I'm trying to think of a US equivalent to the current media storm raging in the UK over whether or not the Prime Minister has ever eaten a Cornish pasty. Corndog-gate, maybe?
Anyway, the story goes like this: under new tax regulations, consumers of take-out snacks will now be subject to a 20 per cent Value Added Tax on their purchases if those snacks are still warm when they consume them. (But will be exempt from the tax if they allow them to cool, apparently).
One of the victims of this new tax will be the Cornish pasty. This is a delicious baked pastry fold containing diced potato, diced swede, and chunks of peppery lamb in a rich gravy.
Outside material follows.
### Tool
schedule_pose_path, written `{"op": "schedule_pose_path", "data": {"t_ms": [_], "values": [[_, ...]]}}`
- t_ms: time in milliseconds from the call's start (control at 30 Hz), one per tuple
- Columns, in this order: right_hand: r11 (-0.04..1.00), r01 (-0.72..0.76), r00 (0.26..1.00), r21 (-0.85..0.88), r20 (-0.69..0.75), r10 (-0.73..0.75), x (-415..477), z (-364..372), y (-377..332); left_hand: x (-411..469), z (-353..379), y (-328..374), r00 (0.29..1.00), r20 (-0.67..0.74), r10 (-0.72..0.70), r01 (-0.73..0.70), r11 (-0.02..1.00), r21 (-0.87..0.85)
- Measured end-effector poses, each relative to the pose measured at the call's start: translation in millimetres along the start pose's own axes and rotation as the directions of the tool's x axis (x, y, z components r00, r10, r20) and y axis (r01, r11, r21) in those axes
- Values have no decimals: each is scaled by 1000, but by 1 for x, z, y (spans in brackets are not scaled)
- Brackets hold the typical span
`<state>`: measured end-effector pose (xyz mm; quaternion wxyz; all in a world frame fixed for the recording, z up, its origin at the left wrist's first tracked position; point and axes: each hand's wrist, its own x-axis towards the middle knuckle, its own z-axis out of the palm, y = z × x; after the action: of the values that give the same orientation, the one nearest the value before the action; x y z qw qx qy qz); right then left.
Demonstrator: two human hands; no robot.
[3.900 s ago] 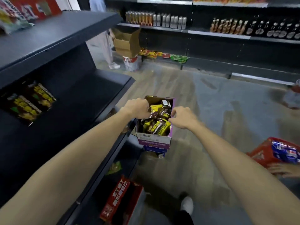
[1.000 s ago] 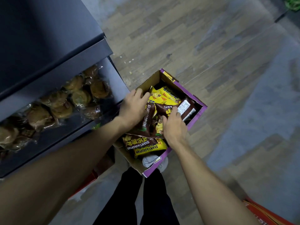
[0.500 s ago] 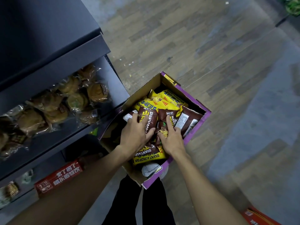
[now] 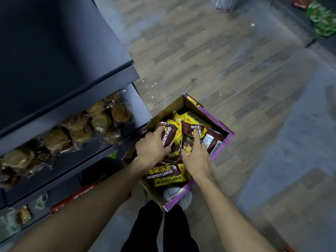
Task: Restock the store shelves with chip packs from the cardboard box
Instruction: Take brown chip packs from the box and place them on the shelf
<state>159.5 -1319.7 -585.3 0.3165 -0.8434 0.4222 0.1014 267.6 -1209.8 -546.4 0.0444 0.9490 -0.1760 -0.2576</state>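
- The left grip is curled round one brown chip pack, fingers over its top edge, inside the box.
- The right grip lies on a second brown pack with the forefinger stretched straight along it. Whether the other fingers clasp the pack cannot be told.
- One cardboard box, purple outside, stands open on the floor, touching the shelf unit.
- At least seven packs show in the box, four brown and three yellow. Two of them lie flat at the near end.
- Three shelf levels show. The middle one carries round pastries in clear wrap, too crowded to count. One red carton lies on the level below.
- Two legs in black trousers and one white shoe show under the box's near corner.
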Motion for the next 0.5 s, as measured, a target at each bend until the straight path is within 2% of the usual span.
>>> {"op": "schedule_pose_path", "data": {"t_ms": [133, 233, 333, 500], "values": [[999, 36, 999, 30, -30, -36, -16, -34, -19, -23, -32, 4, 993, -115, 4, -6, 1000, -21], [998, 65, 996, -24, -65, -66, -32, -65, -34, -44, -57, 8, 979, -199, 38, -38, 999, 2], [985, 148, 979, -82, -126, -158, -53, -92, -50, -64, -80, 9, 964, -258, 67, -69, 998, 1], [974, 207, 954, -87, -203, -221, -90, -128, -78, -102, -121, 1, 928, -344, 143, -192, 975, -111]]}}
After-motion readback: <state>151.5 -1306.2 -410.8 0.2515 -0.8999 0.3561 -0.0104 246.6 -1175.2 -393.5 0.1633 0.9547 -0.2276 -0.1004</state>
The pastry has a crinkly ridge, allegedly - so the old story goes - so that farmhands and factory workers with filthy hands could use the ridge as a kind of handle which they'd chuck away at the end.
Regular consumers of Cornish pasties (generally not hedge fund managers, top lawyers, prime ministers, you won't be surprised to hear) felt victimized by this. So Prime Minister David Cameron felt compelled to announce that he too was a pasty eater. He then made the mistake of trying to name the last place he ate one - and was exposed as a fraud.
What is it with politicians and their silly attempts to pretend to be men of the people? We don't need them to be authentically working class, we don't require that they be down with the kids or have cool musical tastes or even know the price of a loaf of bread. What would be nice though, if they tried to avoid doing stuff that ends up making our lives more constrained, poorer, more regulated, less happy. Is that really such a big ask?